Lack of space is another vital problem the industry has been facing. Leung said recycling plants need spaces ranging from 5,000 to 30,000 square feet to sort out and handle waste before they can be shipped to other destinations.
At the same time, the number of private waste-collection points has dwindled to almost zero due to soaring rents which have pushed up logistics operation costs.
Jacky Lau said financial assistance would help those recycling wood, glass bottles and plastics, none of which is cost-effective because of the bulky nature of the raw material.
He said the Recycling Fund should be spent wisely on frontline waste collectors and logistics workers. “Transportation fees can come up to HK$1,000 for just taking waste from downtown areas to the New Territories. If transportation is covered by the government, drivers can earn a few hundred bucks for each tonne of cargo, so they would have the motivation to do it. I expect the government to offer financial aid for two years at (the) most.”

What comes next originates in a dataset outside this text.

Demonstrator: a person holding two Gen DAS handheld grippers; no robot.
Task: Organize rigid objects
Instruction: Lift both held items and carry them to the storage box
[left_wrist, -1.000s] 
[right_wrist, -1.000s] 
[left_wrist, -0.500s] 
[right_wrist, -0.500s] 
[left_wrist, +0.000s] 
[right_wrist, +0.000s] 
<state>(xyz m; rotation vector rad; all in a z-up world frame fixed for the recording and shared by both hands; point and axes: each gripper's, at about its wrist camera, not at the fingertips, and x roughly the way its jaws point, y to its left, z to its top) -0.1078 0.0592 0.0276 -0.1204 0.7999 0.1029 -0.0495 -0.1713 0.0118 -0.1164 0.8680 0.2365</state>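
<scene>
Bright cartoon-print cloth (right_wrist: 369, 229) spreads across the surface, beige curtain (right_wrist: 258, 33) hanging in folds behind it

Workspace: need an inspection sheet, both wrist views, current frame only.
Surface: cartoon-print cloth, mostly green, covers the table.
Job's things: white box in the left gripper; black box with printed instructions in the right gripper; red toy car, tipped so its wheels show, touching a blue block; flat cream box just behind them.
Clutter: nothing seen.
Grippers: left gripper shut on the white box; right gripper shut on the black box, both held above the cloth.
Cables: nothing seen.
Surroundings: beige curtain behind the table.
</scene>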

Assistant Professor Chung Shan-shan of the Department of Biology at Hong Kong Baptist University agrees with Lau that funding should go to helping only low-profit making businesses which could not operate in a market-driven economy.
“The fund should be given strictly for handling locally-generated recyclables, otherwise some recyclers would make use of the money to process imported waste, and this would contradict with the government’s goal,” Chung said.
“Hong Kong’s waste management policy lags behind our motherland, not to mention other advanced economies. The mainland started subsidizing certain recyclables long ago until more businesses joined in and created competition to a point that they fight for doing it even without any financial assistance,” Lau stressed.
Prices for recyclables are prone to social changes and the global economic scene, Lau noted. “We rode out the 1998 financial crisis, the SARS epidemic in 2003 and the 2008 financial tsunami. I’m lucky to have got through all these,” he said.
Lau suggested that the government establish an ordinance to make the public and businesses aware of the heavy price they would have to pay for dumping recyclables onto landfills.
Chung warned that imposing a landfill duty is not a band-aid solution to the long-standing problem and could create resentment among the public. But it’s a good start by educating them to do better sorting of domestic waste at source.
Building a waste incinerator is inevitable to meet the long-term goal in waste management planning, she said.
“We have set a clear target to reduce the per capita disposal rate of municipal solid waste by 40 percent by 2022,” the EPD spokesman said.
“Without an incinerator, the government’s target to reduce waste by 40 percent by 2022 will forever be a target only,” Chung said.
“Organizations always pinpoint what the government has not done enough. Why don’t we propose useful suggestions and do it together?” she added.